The result is an 18-month pilot program during which the commuter shuttles will have shared use of 2,500 Muni bus stops that tech companies, as well as hospitals, pharmaceutical companies and others, use to ferry people down the peninsula. Lee, surrounded by representatives from Google and Microsoft as well as local transit officials, said the city will be compensated for the companies’ use of stops at a rate of about $100,000 a year.

Beyond that, there’s a bid in the plan to identify buses according to which company is responsible for running them — despite the moniker, not all the shuttles belong to Google. The city, Lee said, will also get data from the companies that it can use in future planning, a point of contention that has emerged again and again in debates over quasi-public, quasi-private transportation. (Uber’s fight to operate in Washington D.C., for example.) The city will also share that data back with shuttle bus operators.

San Francisco is moving to act on the shuttles, Lee said, because “there’s been a proliferation in the last 2.5 years.”
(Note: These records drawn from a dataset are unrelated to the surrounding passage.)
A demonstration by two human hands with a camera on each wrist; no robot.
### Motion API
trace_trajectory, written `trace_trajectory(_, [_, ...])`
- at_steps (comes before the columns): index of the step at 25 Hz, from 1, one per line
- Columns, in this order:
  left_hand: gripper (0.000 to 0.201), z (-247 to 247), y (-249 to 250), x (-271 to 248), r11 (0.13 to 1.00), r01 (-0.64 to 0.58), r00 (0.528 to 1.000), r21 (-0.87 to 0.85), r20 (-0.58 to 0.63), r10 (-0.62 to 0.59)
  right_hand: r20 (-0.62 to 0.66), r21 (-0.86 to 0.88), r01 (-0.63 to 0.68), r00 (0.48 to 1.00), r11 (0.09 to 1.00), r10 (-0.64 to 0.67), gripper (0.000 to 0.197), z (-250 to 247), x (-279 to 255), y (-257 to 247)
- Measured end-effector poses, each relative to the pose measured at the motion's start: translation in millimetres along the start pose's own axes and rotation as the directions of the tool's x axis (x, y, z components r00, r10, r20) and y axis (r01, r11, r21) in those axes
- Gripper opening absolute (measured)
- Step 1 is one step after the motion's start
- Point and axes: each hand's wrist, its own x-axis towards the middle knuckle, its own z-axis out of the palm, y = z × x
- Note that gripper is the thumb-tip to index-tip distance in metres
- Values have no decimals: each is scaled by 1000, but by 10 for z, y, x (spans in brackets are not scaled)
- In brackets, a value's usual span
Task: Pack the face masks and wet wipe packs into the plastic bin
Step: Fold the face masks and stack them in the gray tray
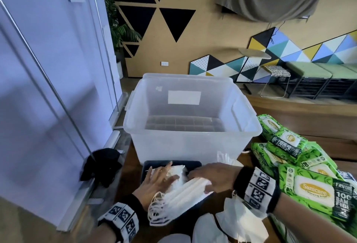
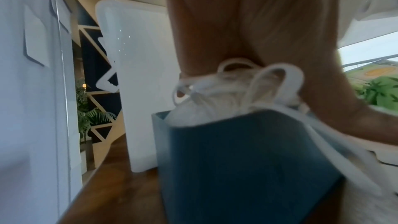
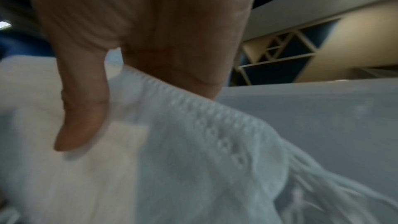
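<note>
A stack of white face masks point(image 1: 179, 194) lies half out of a dark blue box point(image 1: 149, 166) just in front of the clear plastic bin point(image 1: 193, 132). My left hand point(image 1: 166, 177) holds the stack's left end, with the ear loops point(image 2: 237, 81) bunched between fingers and thumb above the box point(image 2: 247, 159). From the right, my right hand point(image 1: 202, 179) lies over the stack and pinches a mask point(image 3: 193, 142) between thumb and fingers. Green wet wipe packs point(image 1: 301, 165) are piled to the right. Nothing shows inside the bin.
More loose white masks point(image 1: 235, 221) lie on the wooden table near its front edge. A white partition point(image 1: 48, 88) stands close on the left, with a black cloth point(image 1: 102, 163) at its foot. The bin wall point(image 2: 140, 91) rises right behind the box.
</note>
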Motion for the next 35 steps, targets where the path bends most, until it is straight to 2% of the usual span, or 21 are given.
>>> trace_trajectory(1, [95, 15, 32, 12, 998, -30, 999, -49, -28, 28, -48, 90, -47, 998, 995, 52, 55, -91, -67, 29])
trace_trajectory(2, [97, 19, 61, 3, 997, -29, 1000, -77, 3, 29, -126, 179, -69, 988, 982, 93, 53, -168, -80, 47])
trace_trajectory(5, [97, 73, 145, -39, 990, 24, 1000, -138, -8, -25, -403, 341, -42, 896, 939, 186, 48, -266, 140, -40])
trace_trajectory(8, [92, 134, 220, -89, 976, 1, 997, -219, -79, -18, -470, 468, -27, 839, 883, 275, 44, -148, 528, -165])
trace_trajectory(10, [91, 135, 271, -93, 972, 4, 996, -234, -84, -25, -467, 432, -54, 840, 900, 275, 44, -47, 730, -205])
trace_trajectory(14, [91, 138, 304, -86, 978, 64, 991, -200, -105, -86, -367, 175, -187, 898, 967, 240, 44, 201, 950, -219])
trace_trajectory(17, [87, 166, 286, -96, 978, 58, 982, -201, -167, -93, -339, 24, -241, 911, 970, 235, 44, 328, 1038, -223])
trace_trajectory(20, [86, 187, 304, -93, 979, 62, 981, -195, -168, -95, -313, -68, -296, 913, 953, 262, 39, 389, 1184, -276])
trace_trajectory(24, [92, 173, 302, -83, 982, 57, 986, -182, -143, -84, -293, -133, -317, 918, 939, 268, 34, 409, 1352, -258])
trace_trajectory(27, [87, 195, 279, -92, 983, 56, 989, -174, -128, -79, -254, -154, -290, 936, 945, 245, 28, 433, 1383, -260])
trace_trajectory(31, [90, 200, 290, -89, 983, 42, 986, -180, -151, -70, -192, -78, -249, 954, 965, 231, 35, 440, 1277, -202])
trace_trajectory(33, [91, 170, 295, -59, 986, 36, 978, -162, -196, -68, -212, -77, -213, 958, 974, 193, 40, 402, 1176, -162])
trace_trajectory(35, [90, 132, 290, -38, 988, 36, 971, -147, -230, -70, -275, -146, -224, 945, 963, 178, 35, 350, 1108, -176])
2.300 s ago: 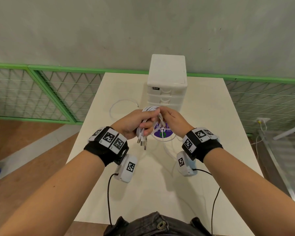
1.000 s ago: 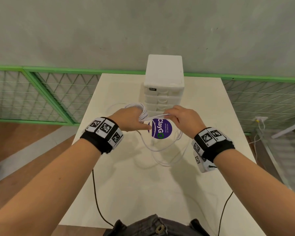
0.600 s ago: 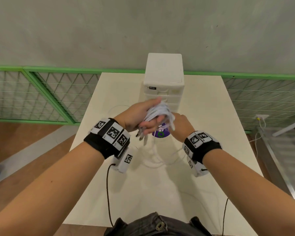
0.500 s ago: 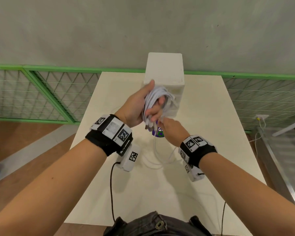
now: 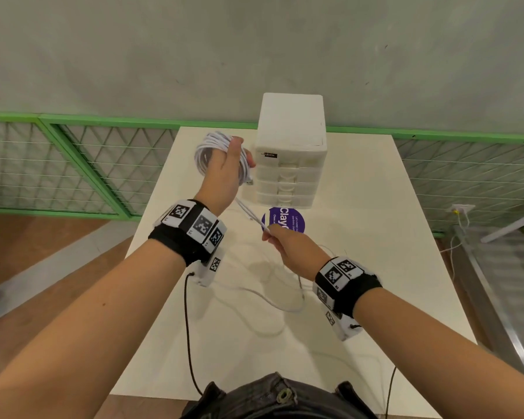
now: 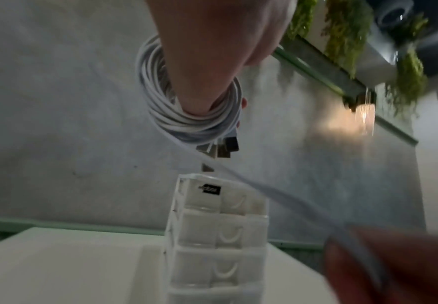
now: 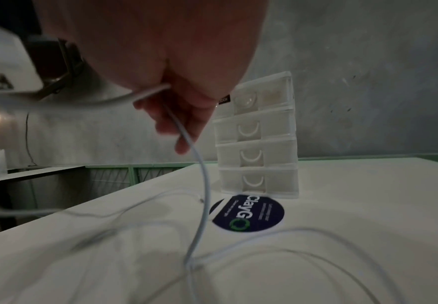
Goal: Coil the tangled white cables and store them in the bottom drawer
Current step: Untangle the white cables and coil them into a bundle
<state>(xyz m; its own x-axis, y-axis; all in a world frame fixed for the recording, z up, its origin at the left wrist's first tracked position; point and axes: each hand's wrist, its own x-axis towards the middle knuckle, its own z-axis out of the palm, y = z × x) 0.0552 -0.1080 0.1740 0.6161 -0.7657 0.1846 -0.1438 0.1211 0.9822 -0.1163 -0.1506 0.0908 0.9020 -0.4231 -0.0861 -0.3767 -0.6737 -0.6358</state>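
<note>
My left hand [image 5: 227, 164] is raised beside the white drawer unit [image 5: 291, 164] and grips a coil of white cables [image 5: 206, 152] wound around it; metal plugs [image 6: 220, 150] dangle from the coil [image 6: 176, 115]. A taut strand [image 5: 248, 211] runs down from the coil to my right hand [image 5: 285, 243], which pinches it above the table. Below that pinch, the loose cable [image 7: 202, 205] hangs to the tabletop and lies there in slack loops [image 5: 273, 300]. All drawers of the unit [image 7: 259, 144] are closed, including the bottom drawer [image 7: 259, 181].
A round purple sticker [image 5: 288, 222] sits on the cream table [image 5: 375, 267] just in front of the drawer unit. Green mesh fencing [image 5: 73, 164] runs behind the table against a grey wall. Black sensor wires [image 5: 188, 328] hang from my wrists.
My left hand has lifted the coil up and to the left of the drawer unit. My right hand has slid down the cable toward me, drawing a strand taut between the hands.
</note>
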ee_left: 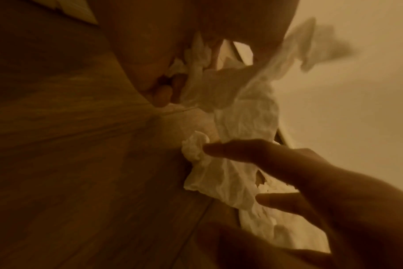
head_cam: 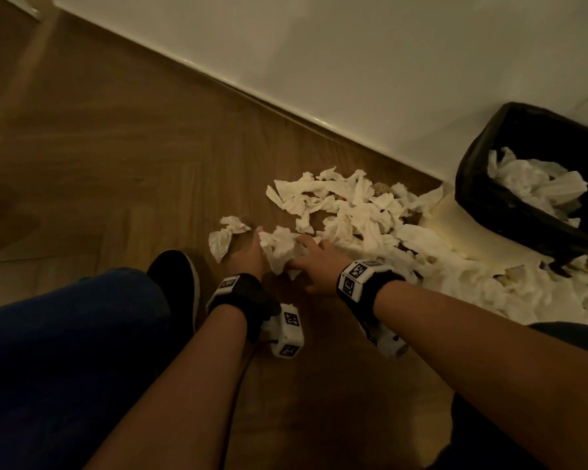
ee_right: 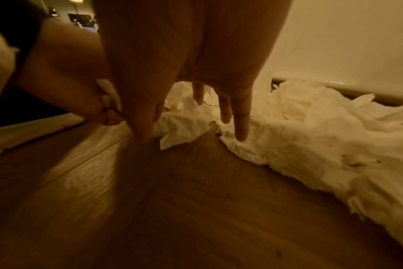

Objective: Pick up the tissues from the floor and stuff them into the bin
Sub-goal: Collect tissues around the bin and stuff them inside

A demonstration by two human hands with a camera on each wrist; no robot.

“We have some 400 different shuttle companies that exist in the city,” Lee said, “and we didn’t know up until now, and I think we’re still learning, where all the routes are, how many people they pick, and what are the safest practices that they could be abiding by with us.” City transportation head Ed Reiskin, also at the conference, pointed out that the commuter buses serve enough customers to count as a “mid-sized transit agency.”

Up until now, the mayor admitted, the city had let the shuttles operate in a “somewhat uncoordinated” way. David Chiu, president of the San Francisco Board of Supervisors, agreed, calling it the “wild, wild west on our streets.”

Tensions over the commuter shuttles that have flared up in recent months are about much more than schedules and wait times — they’re a reaction against how the influx of tech money and tech workers is changing the face of San Francisco. But they also concern those day-in, day-out details. The shuttles are regularly accused of blocking transit lanes, diverting cyclists and forcing Muni buses to use regular travel lanes. The new plan is meant to put out some of those fires.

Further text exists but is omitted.